Required action:
Restate the material verbatim, every line included.

Information supplied:

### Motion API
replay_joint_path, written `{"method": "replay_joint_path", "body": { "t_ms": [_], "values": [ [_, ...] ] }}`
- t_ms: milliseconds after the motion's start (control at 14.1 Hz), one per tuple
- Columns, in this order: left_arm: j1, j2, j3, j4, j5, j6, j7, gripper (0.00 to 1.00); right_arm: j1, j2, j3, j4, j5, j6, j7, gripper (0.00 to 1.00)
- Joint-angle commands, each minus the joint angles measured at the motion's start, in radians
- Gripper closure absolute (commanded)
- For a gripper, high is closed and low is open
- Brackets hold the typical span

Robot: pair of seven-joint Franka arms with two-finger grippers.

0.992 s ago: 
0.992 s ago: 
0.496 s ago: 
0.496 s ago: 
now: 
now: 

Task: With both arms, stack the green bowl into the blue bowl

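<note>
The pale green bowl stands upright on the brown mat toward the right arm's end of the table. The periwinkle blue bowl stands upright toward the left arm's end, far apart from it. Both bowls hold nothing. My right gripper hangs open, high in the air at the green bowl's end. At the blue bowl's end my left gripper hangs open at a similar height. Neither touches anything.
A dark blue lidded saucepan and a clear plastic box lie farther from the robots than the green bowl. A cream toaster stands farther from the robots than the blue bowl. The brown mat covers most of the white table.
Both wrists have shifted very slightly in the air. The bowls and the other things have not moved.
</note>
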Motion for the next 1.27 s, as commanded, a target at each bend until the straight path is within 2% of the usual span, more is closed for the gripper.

Response to the task:
### Motion API
replay_joint_path, written `{"method": "replay_joint_path", "body": { "t_ms": [_], "values": [ [_, ...] ] }}`
- t_ms: milliseconds after the motion's start (control at 14.1 Hz), one per tuple
- Columns, in this order: left_arm: j1, j2, j3, j4, j5, j6, j7, gripper (0.00 to 1.00); right_arm: j1, j2, j3, j4, j5, j6, j7, gripper (0.00 to 1.00)
- Joint-angle commands, each minus the joint angles measured at the motion's start, in radians
- Gripper closure absolute (commanded)
- For a gripper, high is closed and low is open
- Brackets hold the typical span

Robot: pair of seven-joint Franka arms with two-finger grippers.

0.992 s ago: 
0.992 s ago: 
0.496 s ago: 
0.496 s ago: 
now: 
now: 

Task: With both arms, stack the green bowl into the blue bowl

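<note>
The pale green bowl stands upright on the brown mat toward the right arm's end of the table. The periwinkle blue bowl stands upright toward the left arm's end, far apart from it. Both bowls hold nothing. My right gripper hangs open, high in the air at the green bowl's end. At the blue bowl's end my left gripper hangs open at a similar height. Neither touches anything.
A dark blue lidded saucepan and a clear plastic box lie farther from the robots than the green bowl. A cream toaster stands farther from the robots than the blue bowl. The brown mat covers most of the white table.
Both wrists have shifted very slightly in the air. The bowls and the other things have not moved.
</note>
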Motion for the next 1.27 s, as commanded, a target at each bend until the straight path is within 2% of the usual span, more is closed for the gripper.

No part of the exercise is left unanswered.